Pada satu kesempatan berbincang kita beradu sanggah. Tentang bulan Oktober yang kata orang basah. Kau bilang tentu karena hujan. Aku katakan bukan. Bisa jadi karena pada bulan ini banyak sekali tangisan.
Hujan memang benar datang. Tapi kedatangannya ternyata untuk berbela sungkawa. Kepada bulir-bulir airmata yang menyuburkan duka. Di mana-mana. Atas begitu banyak alasan. Musibah maupun ratapan.
dan lahirlah sebuah percakapan dari rahim keingintahuan;
kau bilang, bila airmata tidak untuk menangisi duka, lantas untuk apa?
aku katakan, tentu saja untuk meneguhkan hakikat kita sebagai manusia.
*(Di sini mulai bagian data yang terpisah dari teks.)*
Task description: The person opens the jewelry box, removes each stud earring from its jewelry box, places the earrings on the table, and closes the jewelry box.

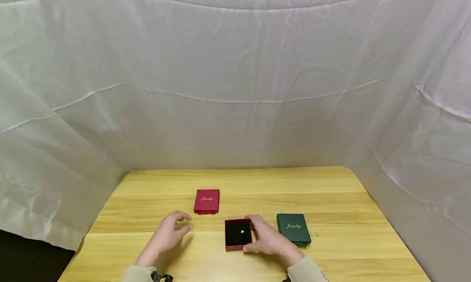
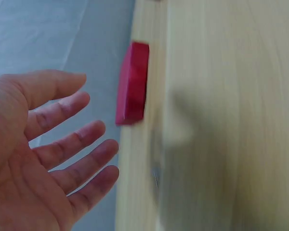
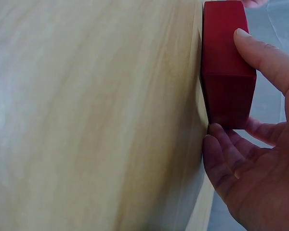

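Note:
A red jewelry box point(image 1: 233, 248) lies open side up on the table, a black pad inside and a small silver star-shaped piece point(image 1: 242, 231) on the pad. My right hand point(image 1: 270, 237) grips this box at its right side, thumb on the near wall and fingers round the far corner. In the right wrist view the red box point(image 3: 226, 43) shows its outer walls only. My left hand point(image 1: 169, 233) is held above the table with relaxed fingers, touching nothing. Beyond it sits a red "Jewelry" piece point(image 1: 207, 200); whether lid or closed box, I cannot tell.
A dark green "Jewelry" box point(image 1: 294, 228) stands just right of my right hand. Small dark marks or bits point(image 1: 314, 234) show beside it on the wooden table point(image 1: 331, 192). Pale cloth point(image 1: 220, 122) hangs round the back and sides.

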Demonstrator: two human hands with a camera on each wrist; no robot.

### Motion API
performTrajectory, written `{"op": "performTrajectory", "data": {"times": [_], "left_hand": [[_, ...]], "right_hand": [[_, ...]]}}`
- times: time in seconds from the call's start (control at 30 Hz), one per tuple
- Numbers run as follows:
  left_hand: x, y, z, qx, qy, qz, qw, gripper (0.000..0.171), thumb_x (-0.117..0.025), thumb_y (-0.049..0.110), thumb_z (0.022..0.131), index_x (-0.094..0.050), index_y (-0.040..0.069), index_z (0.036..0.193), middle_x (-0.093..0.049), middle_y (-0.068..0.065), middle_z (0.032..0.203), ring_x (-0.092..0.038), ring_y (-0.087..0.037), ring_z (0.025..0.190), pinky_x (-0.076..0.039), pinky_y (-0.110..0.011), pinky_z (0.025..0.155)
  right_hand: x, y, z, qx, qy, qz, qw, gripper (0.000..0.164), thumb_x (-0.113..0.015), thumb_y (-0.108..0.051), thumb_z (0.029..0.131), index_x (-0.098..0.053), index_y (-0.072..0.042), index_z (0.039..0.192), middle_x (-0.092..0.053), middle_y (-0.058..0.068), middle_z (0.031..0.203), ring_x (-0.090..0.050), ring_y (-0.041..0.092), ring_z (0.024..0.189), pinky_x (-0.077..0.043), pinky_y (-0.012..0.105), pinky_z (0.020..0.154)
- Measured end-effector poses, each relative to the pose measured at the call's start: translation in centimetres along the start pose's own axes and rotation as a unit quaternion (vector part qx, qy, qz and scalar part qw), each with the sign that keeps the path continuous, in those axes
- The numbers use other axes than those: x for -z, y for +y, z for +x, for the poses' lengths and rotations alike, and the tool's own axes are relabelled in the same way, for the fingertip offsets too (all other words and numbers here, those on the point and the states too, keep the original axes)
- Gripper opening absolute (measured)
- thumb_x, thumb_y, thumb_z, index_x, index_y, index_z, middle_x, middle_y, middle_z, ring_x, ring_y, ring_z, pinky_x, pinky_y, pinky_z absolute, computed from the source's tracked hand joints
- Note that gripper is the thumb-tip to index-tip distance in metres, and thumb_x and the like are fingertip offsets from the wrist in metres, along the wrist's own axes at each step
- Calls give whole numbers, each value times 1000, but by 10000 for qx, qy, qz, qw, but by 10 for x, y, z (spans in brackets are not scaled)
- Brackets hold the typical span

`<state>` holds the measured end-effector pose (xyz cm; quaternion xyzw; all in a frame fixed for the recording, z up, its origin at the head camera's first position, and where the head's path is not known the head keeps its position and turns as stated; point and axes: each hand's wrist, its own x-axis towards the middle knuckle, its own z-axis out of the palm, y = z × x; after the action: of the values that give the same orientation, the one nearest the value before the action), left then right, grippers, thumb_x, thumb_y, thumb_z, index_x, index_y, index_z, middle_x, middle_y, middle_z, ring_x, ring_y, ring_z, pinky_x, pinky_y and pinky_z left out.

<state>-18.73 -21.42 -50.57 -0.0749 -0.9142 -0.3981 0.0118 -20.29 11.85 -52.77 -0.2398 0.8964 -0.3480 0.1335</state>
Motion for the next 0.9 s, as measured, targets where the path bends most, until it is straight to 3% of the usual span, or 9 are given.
{"op": "performTrajectory", "data": {"times": [0.17,0.33,0.6,0.9], "left_hand": [[-18,20,6,-572,-86,-345,9977,15,-75,8,85,-69,8,99,-63,-6,111,-58,-30,105,-48,-52,91],[-39,37,11,-893,-325,-478,9943,15,-75,11,86,-68,8,99,-60,-6,114,-56,-29,107,-47,-51,91],[-69,56,20,-1017,-687,-392,9917,14,-74,18,87,-68,11,97,-59,-15,122,-54,-35,114,-43,-58,96],[-91,64,26,-1048,-774,-146,9914,15,-75,15,85,-70,8,98,-61,-7,112,-57,-32,106,-47,-53,92]], "right_hand": [[0,0,0,-21,9,-27,10000,92,-84,-42,75,-38,-2,145,-48,9,136,-49,27,123,-42,51,102],[0,-1,0,-23,11,-34,10000,93,-84,-43,75,-38,-2,145,-49,9,136,-49,27,122,-42,51,102],[0,0,0,141,38,-1,9999,92,-84,-43,75,-39,0,144,-50,9,131,-53,25,115,-45,50,98],[0,2,1,190,11,142,9997,91,-85,-40,75,-40,0,143,-49,10,132,-55,23,111,-47,46,95]]}}
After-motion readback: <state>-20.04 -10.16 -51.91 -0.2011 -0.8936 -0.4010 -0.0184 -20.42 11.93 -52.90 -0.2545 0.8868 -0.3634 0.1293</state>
Punya hak istimewa yang disebut rasa.
bagaimana dengan rindu yang bercuka, apakah tak apa untuk dibayar dengan airmata?
rindu yang bercuka tentu saja mudah menerbitkan airmata. Biar saja. toh cuka bukan bisa. Kenapa harus membuang airmata untuknya. Kau hanya akan meracuni hati dan mata.
percakapan tak biasa yang sama sekali tak sanggup untuk menjadi paripurna
Pada kesempatan berikutnya kita saling pandang. Menghitung berapa banyak bintang di langit yang sedang geram. Kata orang jumlah bintang menandakan seberapa banyak kerinduan sedang berlalu-lalang.
di hadapan kita yang menyimpannya lebih banyak daripada airmata yang kita punya.